Peran Muhammadiyah yang didirikan K.H
Ahmad Dahlan dalam dakwah Islam menggunakan strategi yang berpusat pada
pembaharuan (tajdid) serta menjaga kemurnian Islam (purifikasi). Dalam rangka
kegiatan pembaharuan dan pemurnian itu, selain dengan pemasyarakatan tajdid
(dengan menggerakkan telaah ulang atas sistim mazhab dan taklid buta),
Muhammadiyah juga mengadakan gerakan pemberantasan TBC (takhyul, bid’ah, dan
churafat). Untuk itu, dakwah Muhammadiyah banyak diarahkan untuk memberantas
segala hal yang berbau TBC (Weinata Sairin, 2005: 48-50).

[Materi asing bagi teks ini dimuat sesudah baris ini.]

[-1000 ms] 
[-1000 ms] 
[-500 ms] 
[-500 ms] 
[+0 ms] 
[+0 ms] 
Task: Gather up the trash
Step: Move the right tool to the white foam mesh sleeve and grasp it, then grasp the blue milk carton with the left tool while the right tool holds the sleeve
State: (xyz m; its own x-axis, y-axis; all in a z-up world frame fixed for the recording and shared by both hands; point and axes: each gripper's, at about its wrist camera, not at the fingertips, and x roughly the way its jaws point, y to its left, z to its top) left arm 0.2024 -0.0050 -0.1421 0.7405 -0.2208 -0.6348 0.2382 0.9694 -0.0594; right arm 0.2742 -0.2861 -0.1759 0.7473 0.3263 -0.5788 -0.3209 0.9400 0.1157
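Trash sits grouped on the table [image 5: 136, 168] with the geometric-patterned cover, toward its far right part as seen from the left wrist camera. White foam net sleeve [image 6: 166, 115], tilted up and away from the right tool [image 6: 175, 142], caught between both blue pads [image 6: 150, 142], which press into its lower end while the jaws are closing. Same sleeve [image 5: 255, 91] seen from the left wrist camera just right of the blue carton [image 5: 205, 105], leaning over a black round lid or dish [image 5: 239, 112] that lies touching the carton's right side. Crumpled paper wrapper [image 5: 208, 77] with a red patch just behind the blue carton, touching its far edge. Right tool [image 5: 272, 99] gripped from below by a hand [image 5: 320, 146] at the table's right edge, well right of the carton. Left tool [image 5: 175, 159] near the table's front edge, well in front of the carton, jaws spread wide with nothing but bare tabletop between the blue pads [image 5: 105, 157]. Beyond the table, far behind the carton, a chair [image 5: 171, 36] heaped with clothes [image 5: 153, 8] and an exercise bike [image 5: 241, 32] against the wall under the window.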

Ada dua prinsip dasar yang menjadi
acuan dakwah yang dikembangkan pendiri Muhammadiyah, K.H Ahmad Dahlan; pertama,
adalah pembebasan, yakni membebaskan manusia dari belenggu kebodohan, dan yang
kedua, adalah penghargaan atas harkat dan martabat kemanusiaan. Dalam upaya
untuk membebaskan masyarakat dari kolonialisme asing yang membodohkan, K.H
Ahmad Dahlan melakukan lompatan kultural dengan mengadopsi aspek-aspek positif
dari budaya asing, seperti mendirikan lembaga pendidikan, panti asuhan, dan balai
pengobatan. Sementara itu, untuk membebaskan manusia dari belenggu budaya dan
kepercayaan, K.H Ahmad Dahlan mengembangkan pendidikan yang berbasis pada
pengembangan akal dan rasionalitas. Sebagai implikasi dari lompatan dakwah yang
berbasis pengembangan akal dan rasionalitas itulah K.H Ahmad Dahlan sering dipersepsikan
anti budaya lokal (Abdurrahim Ghazali, 2003: 9-11). Dengan dikenalkan dakwah
kultural di lingkungan Muhammadiyah mengindikasikan adanya aktualisasi
penyikapan atas segala budaya lokal di lingkungan persyarikatan Muhammadiyah. Organisasi
ini semakin menyadari tentang pentingnya budaya local sebagai media dakwah,
walaupun mungkin sekarang masih dalam proses memilih, dan memilah dengan
’hati-hati’ berbagai macam budaya lokal agar tidak bertabrakan dengan
doktrin-doktrin yang sudah mapan di Muhammadiyah.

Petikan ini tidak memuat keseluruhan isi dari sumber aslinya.